BEGIN Dataset extract

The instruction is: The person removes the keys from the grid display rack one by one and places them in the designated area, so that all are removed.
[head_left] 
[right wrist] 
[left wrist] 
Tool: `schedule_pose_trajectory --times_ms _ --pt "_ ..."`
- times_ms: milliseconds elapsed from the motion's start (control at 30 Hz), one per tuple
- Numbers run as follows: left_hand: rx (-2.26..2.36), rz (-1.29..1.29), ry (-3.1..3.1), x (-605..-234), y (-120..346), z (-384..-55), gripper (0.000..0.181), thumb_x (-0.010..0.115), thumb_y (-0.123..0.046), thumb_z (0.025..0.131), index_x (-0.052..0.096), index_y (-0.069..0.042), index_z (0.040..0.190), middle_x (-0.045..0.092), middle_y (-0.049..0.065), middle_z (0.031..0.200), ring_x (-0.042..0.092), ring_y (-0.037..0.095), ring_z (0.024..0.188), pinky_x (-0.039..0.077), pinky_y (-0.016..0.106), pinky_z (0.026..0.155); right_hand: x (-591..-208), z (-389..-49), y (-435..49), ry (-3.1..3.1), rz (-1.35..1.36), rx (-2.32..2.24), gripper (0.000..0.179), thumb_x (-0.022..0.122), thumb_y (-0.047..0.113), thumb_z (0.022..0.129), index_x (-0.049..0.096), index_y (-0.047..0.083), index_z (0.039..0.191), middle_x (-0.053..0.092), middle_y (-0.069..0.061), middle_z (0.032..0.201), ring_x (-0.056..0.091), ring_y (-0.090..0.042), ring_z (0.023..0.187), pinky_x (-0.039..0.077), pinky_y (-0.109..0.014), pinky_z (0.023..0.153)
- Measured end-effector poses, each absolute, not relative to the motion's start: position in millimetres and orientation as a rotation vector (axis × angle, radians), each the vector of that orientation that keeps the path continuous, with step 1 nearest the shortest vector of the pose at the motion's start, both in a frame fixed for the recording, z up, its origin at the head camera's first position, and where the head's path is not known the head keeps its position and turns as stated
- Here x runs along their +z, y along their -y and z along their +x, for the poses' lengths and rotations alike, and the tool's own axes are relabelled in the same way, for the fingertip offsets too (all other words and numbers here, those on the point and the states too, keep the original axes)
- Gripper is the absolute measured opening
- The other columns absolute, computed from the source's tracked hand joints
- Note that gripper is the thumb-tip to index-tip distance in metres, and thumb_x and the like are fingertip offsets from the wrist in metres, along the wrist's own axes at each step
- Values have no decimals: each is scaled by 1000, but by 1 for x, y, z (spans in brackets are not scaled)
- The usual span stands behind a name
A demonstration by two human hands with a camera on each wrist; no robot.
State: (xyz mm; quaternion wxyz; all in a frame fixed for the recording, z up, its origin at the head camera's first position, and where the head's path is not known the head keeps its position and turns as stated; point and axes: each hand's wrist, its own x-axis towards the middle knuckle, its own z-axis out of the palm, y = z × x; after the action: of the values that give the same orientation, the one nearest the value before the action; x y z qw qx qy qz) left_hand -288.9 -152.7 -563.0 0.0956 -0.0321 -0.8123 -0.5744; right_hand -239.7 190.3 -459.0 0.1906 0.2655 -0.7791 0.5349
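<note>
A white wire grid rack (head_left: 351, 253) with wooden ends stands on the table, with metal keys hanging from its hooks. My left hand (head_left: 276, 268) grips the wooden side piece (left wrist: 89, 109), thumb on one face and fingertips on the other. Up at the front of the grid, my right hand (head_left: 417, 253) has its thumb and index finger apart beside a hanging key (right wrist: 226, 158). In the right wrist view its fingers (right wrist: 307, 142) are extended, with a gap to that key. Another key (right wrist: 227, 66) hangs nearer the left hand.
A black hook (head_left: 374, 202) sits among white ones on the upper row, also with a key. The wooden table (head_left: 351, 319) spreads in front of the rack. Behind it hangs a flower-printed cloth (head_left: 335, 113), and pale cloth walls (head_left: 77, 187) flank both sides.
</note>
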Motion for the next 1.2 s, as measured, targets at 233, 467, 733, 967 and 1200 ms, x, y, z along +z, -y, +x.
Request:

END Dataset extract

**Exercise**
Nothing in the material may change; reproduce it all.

**Completed exercise**
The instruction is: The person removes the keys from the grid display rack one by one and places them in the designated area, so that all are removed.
[head_left] 
[right wrist] 
[left wrist] 
Tool: `schedule_pose_trajectory --times_ms _ --pt "_ ..."`
- times_ms: milliseconds elapsed from the motion's start (control at 30 Hz), one per tuple
- Numbers run as follows: left_hand: rx (-2.26..2.36), rz (-1.29..1.29), ry (-3.1..3.1), x (-605..-234), y (-120..346), z (-384..-55), gripper (0.000..0.181), thumb_x (-0.010..0.115), thumb_y (-0.123..0.046), thumb_z (0.025..0.131), index_x (-0.052..0.096), index_y (-0.069..0.042), index_z (0.040..0.190), middle_x (-0.045..0.092), middle_y (-0.049..0.065), middle_z (0.031..0.200), ring_x (-0.042..0.092), ring_y (-0.037..0.095), ring_z (0.024..0.188), pinky_x (-0.039..0.077), pinky_y (-0.016..0.106), pinky_z (0.026..0.155); right_hand: x (-591..-208), z (-389..-49), y (-435..49), ry (-3.1..3.1), rz (-1.35..1.36), rx (-2.32..2.24), gripper (0.000..0.179), thumb_x (-0.022..0.122), thumb_y (-0.047..0.113), thumb_z (0.022..0.129), index_x (-0.049..0.096), index_y (-0.047..0.083), index_z (0.039..0.191), middle_x (-0.053..0.092), middle_y (-0.069..0.061), middle_z (0.032..0.201), ring_x (-0.056..0.091), ring_y (-0.090..0.042), ring_z (0.023..0.187), pinky_x (-0.039..0.077), pinky_y (-0.109..0.014), pinky_z (0.023..0.153)
- Measured end-effector poses, each absolute, not relative to the motion's start: position in millimetres and orientation as a rotation vector (axis × angle, radians), each the vector of that orientation that keeps the path continuous, with step 1 nearest the shortest vector of the pose at the motion's start, both in a frame fixed for the recording, z up, its origin at the head camera's first position, and where the head's path is not known the head keeps its position and turns as stated
- Here x runs along their +z, y along their -y and z along their +x, for the poses' lengths and rotations alike, and the tool's own axes are relabelled in the same way, for the fingertip offsets too (all other words and numbers here, those on the point and the states too, keep the original axes)
- Gripper is the absolute measured opening
- The other columns absolute, computed from the source's tracked hand joints
- Note that gripper is the thumb-tip to index-tip distance in metres, and thumb_x and the like are fingertip offsets from the wrist in metres, along the wrist's own axes at each step
- Values have no decimals: each is scaled by 1000, but by 1 for x, y, z (spans in brackets are not scaled)
- The usual span stands behind a name
A demonstration by two human hands with a camera on each wrist; no robot.
State: (xyz mm; quaternion wxyz; all in a frame fixed for the recording, z up, its origin at the head camera's first position, and where the head's path is not known the head keeps its position and turns as stated; point and axes: each hand's wrist, its own x-axis towards the middle knuckle, its own z-axis out of the palm, y = z × x; after the action: of the values that give the same orientation, the one nearest the value before the action; x y z qw qx qy qz) left_hand -288.9 -152.7 -563.0 0.0956 -0.0321 -0.8123 -0.5744; right_hand -239.7 190.3 -459.0 0.1906 0.2655 -0.7791 0.5349
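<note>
A white wire grid rack (head_left: 351, 253) with wooden ends stands on the table, with metal keys hanging from its hooks. My left hand (head_left: 276, 268) grips the wooden side piece (left wrist: 89, 109), thumb on one face and fingertips on the other. Up at the front of the grid, my right hand (head_left: 417, 253) has its thumb and index finger apart beside a hanging key (right wrist: 226, 158). In the right wrist view its fingers (right wrist: 307, 142) are extended, with a gap to that key. Another key (right wrist: 227, 66) hangs nearer the left hand.
A black hook (head_left: 374, 202) sits among white ones on the upper row, also with a key. The wooden table (head_left: 351, 319) spreads in front of the rack. Behind it hangs a flower-printed cloth (head_left: 335, 113), and pale cloth walls (head_left: 77, 187) flank both sides.
</note>
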Motion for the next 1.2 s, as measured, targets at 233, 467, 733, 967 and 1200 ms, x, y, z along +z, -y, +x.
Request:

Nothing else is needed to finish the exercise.